Taylah Douglas describes how her relationship became violent

Teenage girls are the group most at risk from violent relationships, according to the Director of Public Prosecutions.

But teenagers experiencing abuse often get little help, slipping through the cracks between child protection and domestic violence services.

One girl who experienced this first hand, Taylah Douglas, has spoken to BBC Newsnight about what happened.

"When I first met him it was good, he was my first proper boyfriend and it was kind of like a movie," Taylah says of the boyfriend she met when they were both 16 years old.

Within a short space of time, still aged 16, she moved in with him and his family.

"He properly turned into a different person about two or three months into the relationship," she says. "He would call me fat and ugly and he would call me a slut.

"He started to push me and pull me. He would burn me with lighters, then it got onto hitting, punching and slapping."

The boy told her that she could not return to her own family home and confiscated her mobile phone.
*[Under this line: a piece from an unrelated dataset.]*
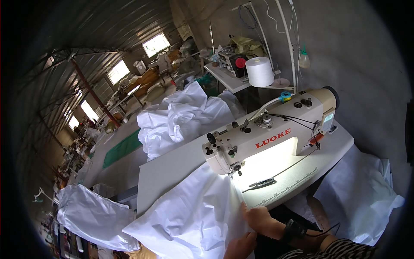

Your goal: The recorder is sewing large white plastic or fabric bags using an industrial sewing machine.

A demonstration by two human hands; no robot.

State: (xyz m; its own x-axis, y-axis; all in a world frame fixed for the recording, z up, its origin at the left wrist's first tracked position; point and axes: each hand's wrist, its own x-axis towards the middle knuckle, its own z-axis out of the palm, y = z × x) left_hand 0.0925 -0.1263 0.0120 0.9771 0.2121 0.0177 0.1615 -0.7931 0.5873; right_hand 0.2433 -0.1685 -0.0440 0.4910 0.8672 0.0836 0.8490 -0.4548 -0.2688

Without the money for a train ticket and in the face of further violence, Taylah says she felt isolated and alone.

The abuse worsened with him hitting her harder and harder until, Taylah says, she came to a sudden realisation that she had to leave.

"I just woke up one day and I felt different, I knew that if I didn't leave it was going to end up in a really bad way. I didn't know if he was going to kill me or what was going to happen."

Taylah fled the house, leaving all of her belongings behind, and sought help from the council.

"When they first offered me housing they offered me a bed and breakfast which is on the same road as my ex-boyfriend's house," she recalls.

Like many victims of domestic violence, Taylah found that leaving her partner was not the end of the problem.

According to leading domestic abuse charity Women's Aid, the most dangerous time for a victim is when they break from their partner.

Figures focused on domestic violence homicide in London show that 76% of killings happen after the victim leaves.

Taylah was forced to move a total of seven times, but on each occasion her ex-boyfriend tracked her down.

"In one of my hostels he showed up, he forced his way in and he threw a microwave at my head," she recalls.

"I went unconscious for a few minutes, probably not for a very long time, but long enough that I woke up and found myself on the other side of the room and he was stamping all over me - on my head, on my body."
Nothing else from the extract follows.